■ **Task goal**: Without any pictures, retype exactly the lines that begin at the one holding "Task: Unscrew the" and end at the last line of the data below.

■ **Supplied information**:
════

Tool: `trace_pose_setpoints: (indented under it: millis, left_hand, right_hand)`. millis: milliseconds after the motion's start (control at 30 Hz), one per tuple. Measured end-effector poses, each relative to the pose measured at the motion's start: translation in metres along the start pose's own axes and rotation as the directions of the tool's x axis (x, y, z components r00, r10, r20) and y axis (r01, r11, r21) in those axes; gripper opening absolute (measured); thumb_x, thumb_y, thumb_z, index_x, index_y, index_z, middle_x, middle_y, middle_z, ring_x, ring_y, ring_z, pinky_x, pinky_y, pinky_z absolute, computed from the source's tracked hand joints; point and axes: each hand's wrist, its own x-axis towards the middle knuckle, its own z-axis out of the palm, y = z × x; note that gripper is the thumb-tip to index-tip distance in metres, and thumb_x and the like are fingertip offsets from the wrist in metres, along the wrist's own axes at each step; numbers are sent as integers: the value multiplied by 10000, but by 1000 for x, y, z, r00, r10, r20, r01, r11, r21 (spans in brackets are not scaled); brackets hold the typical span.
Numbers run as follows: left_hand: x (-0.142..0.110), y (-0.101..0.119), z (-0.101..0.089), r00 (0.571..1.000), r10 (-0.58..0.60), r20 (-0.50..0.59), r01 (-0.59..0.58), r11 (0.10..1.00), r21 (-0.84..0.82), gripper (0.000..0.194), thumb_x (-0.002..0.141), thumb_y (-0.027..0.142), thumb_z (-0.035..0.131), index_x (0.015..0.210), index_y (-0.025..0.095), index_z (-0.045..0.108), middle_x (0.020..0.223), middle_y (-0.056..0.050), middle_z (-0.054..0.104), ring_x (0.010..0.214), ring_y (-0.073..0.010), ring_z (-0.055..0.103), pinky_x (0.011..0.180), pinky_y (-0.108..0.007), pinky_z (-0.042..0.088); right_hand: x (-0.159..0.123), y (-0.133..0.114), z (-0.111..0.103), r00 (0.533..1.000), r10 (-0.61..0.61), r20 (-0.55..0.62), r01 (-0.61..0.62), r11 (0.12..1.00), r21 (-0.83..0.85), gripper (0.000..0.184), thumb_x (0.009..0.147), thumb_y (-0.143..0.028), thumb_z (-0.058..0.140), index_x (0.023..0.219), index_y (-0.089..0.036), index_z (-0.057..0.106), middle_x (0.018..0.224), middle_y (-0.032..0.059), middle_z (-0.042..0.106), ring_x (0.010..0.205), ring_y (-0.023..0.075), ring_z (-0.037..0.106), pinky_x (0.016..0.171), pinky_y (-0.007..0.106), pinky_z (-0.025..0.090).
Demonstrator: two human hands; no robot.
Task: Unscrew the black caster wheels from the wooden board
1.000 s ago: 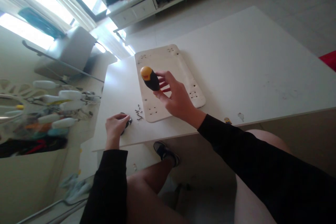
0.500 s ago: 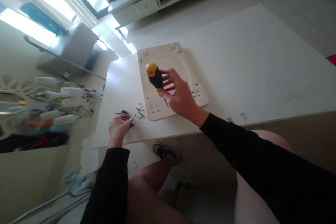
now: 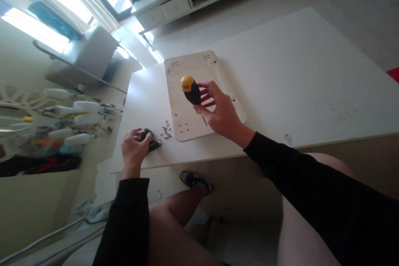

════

■ **Answer space**:
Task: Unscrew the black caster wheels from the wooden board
1.000 s ago: 
0.500 s ago: 
now: 

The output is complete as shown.